Eligible asylum seekers will be those who hold a bridging visa or are applying for one, and if they are receiving assistance from a designated agency.

In making the announcement on Twitter, Premier Baird said although it was a "small announcement in terms of dollars" it was a "big announcement in terms of impact of those who need it most."

With no money for train or bus fares asylum seekers cannot access many of Sydney's NGOs and charities for help with food and clothing

"They (asylum seekers) arrive here with nothing, looking to get on their feet, escaping conditions and circumstances none of us can imagine and we are very proud to provide some support at a time they need it most," he tweeted late on Friday last week.

With no work rights and receiving less than 80% of the Newstart Allowance as their only income, most asylum seekers in Sydney are living below the poverty line. By the time they have paid for food and rent for shared and frequently overcrowded accommodation, there is nothing left over from their fortnightly entitlement payment of $412 for public transport in order to access the assistance they need.

"NGO services offering asylum seekers assistance, particularly with health and medical care, trauma rehabilitation, language classes and other vital services, are spread out across the city. But the cost of getting to each of these services and receiving the help they need made accessing these services extremely difficult and simply added to the stress of what are already traumatised people," Fr Jim says.

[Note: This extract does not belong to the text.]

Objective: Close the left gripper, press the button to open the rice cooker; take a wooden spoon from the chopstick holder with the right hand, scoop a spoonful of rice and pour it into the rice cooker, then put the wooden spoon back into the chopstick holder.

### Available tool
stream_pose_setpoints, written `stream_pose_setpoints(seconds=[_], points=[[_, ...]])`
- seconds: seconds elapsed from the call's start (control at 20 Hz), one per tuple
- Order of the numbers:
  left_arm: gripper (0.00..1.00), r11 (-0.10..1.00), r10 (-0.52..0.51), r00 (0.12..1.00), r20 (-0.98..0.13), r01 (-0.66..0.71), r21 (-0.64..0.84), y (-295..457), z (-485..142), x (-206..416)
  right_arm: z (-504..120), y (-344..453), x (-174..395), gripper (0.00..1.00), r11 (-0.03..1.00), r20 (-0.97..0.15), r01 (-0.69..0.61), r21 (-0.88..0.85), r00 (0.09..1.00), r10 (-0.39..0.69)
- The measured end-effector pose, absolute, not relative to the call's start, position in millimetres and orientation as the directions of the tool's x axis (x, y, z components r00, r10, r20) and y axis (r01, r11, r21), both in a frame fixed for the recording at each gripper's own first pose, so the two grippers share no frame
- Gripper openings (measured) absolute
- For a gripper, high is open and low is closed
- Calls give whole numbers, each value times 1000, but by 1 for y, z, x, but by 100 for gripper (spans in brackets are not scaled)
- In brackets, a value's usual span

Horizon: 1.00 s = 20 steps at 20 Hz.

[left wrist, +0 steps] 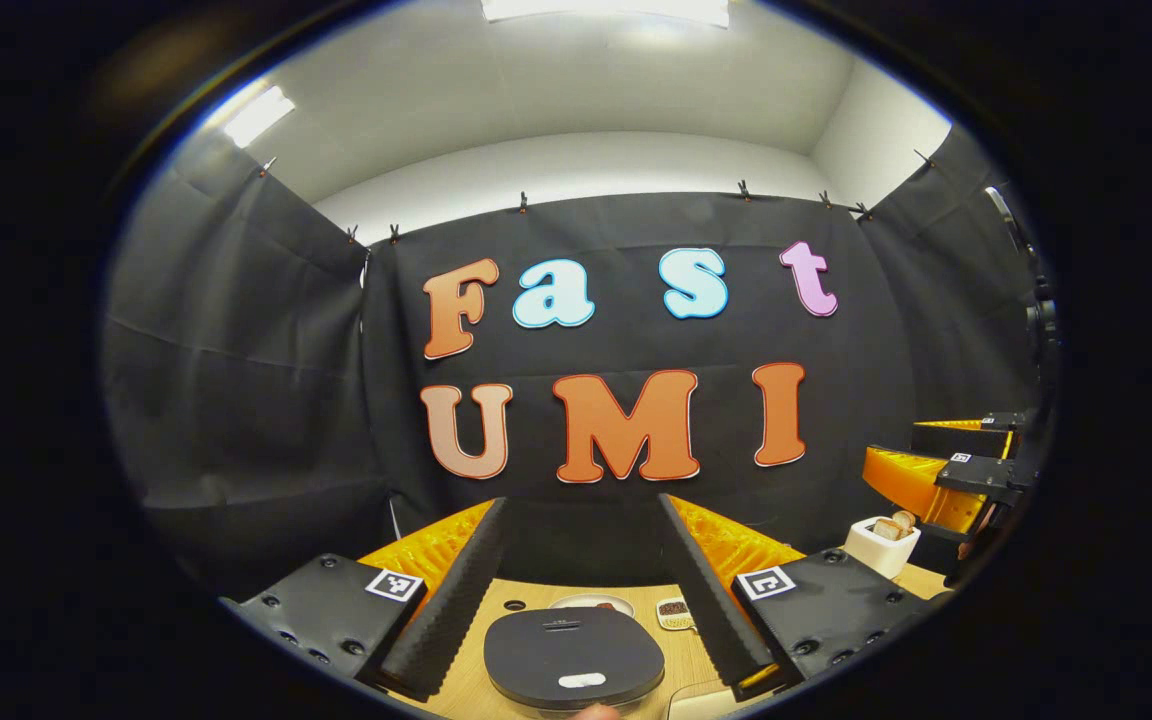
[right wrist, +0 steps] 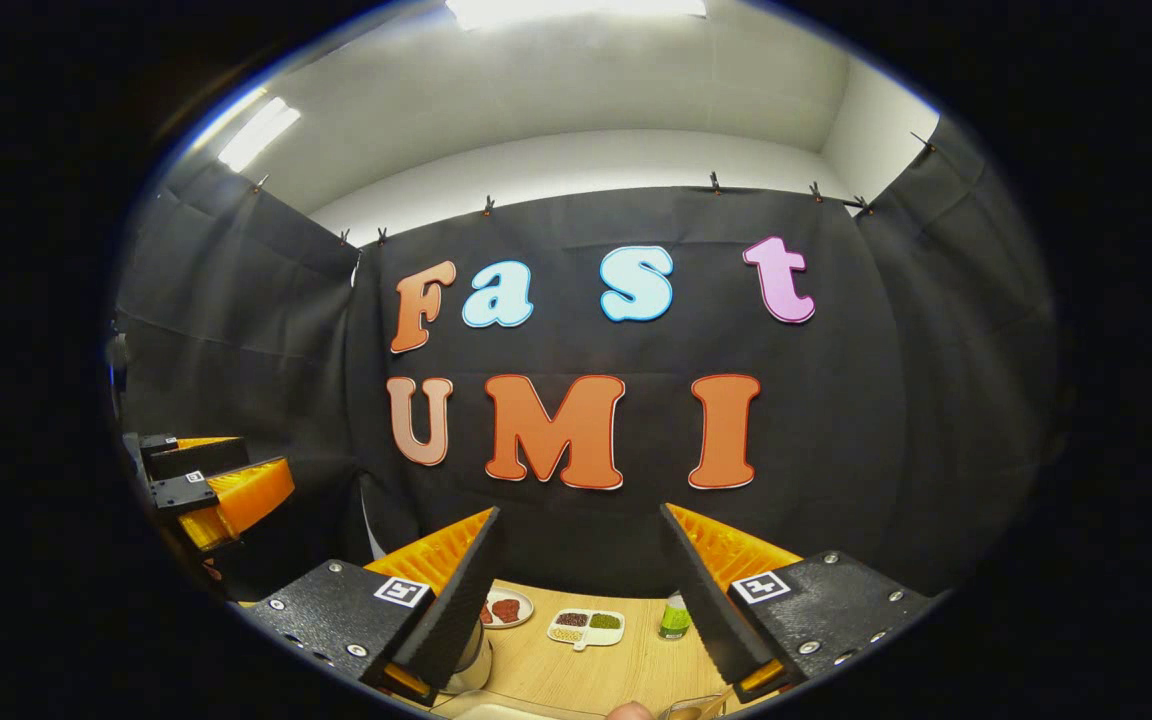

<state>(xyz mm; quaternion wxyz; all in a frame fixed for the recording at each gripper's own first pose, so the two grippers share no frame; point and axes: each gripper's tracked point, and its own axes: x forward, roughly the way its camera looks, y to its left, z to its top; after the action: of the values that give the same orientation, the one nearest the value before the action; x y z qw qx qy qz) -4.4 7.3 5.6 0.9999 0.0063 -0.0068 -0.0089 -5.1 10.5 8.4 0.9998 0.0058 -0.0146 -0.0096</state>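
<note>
Black cloth walled the booth behind a wooden table (left wrist: pixel 681 655). Left gripper (left wrist: pixel 581 560) stood wide open, empty, above the closed rice cooker (left wrist: pixel 573 655) between its fingers. Chopstick holder (left wrist: pixel 881 545) sat to its right, wooden utensils inside. Right gripper (right wrist: pixel 581 565) was likewise open and empty, with a divided dish (right wrist: pixel 586 626) ahead.
</note>
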Motion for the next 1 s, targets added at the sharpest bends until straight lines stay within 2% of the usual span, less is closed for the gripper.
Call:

CatholicCare helps refugees and asylum seekers

The NGOs offering programs specifically designed to support and give assistance to asylum seekers include the House of Welcome, Jesuit Refugee Services, CatholicCare, the Society of St Vincent de Paul, the Asylum Seekers Centre and SSI (Settlement Services International).

"It is also important for asylum seekers, especially those with families, to be able to access food banks such as Oz Harvest," Fr Jim says.

The campaign to provide travel concession cards for Asylum Seekers is an initiative of the Sydney Alliance.

Established in 2011, the Sydney Alliance is a unique a-political coalition. Along with the Archdiocese of Sydney, the Sydney Alliance is made up of representatives from the city's different religions and faiths, ethnic and cultural organisations, universities, schools, migrant and refugee communities, trade unions as well as local communities.

For many asylum seekers lack of money to travel and inability to work leads to isolation, loneliness and depression

Formed to work together for the common good, the campaign for travel concessions to be granted to asylum seekers living in detention in Sydney was launched in January this year.

For almost six months members of Sydney's NGOs, schools, universities, local communities, welfare agencies, charities and members of the Sydney Alliance collected hundreds of thousands of used tickets stubs as well as receipts for travel on Opal cards. These were then sent en masse to the NSW Premier and Transport Minister as part of the campaign and were backed by thousands of emails in support of asylum seekers being granted travel concession cards.

"A travel concession card may not seem like much but it will make a very big difference to asylum seekers living in detention in Sydney who are struggling to make ends meet. In addition to facing poverty and the risk of becoming homeless, as a result of the reintroduction of bridging visas, they also have to contend with ongoing uncertainty about their future and where they may eventually be permitted to live," he says.

Cost of public transport out of reach for most asylum seekers living in Sydney in community detention

Fr Jim has worked with asylum seekers and refugees since the 1980s when the first boat people began fleeing South Vietnam after the fall of Saigon and the Communist takeover.

"Those seeking asylum both then and now, are men, women and children who have fled war or escaped persecution and torture and risked their lives in a bid to find safety here in Australia," he says.

He is grateful to the Premier for his and his Government's decision, and says he takes heart from the wide support the campaign received in what he calls "the current politically-charged climate of distrust and fear" of those who arrive by boat.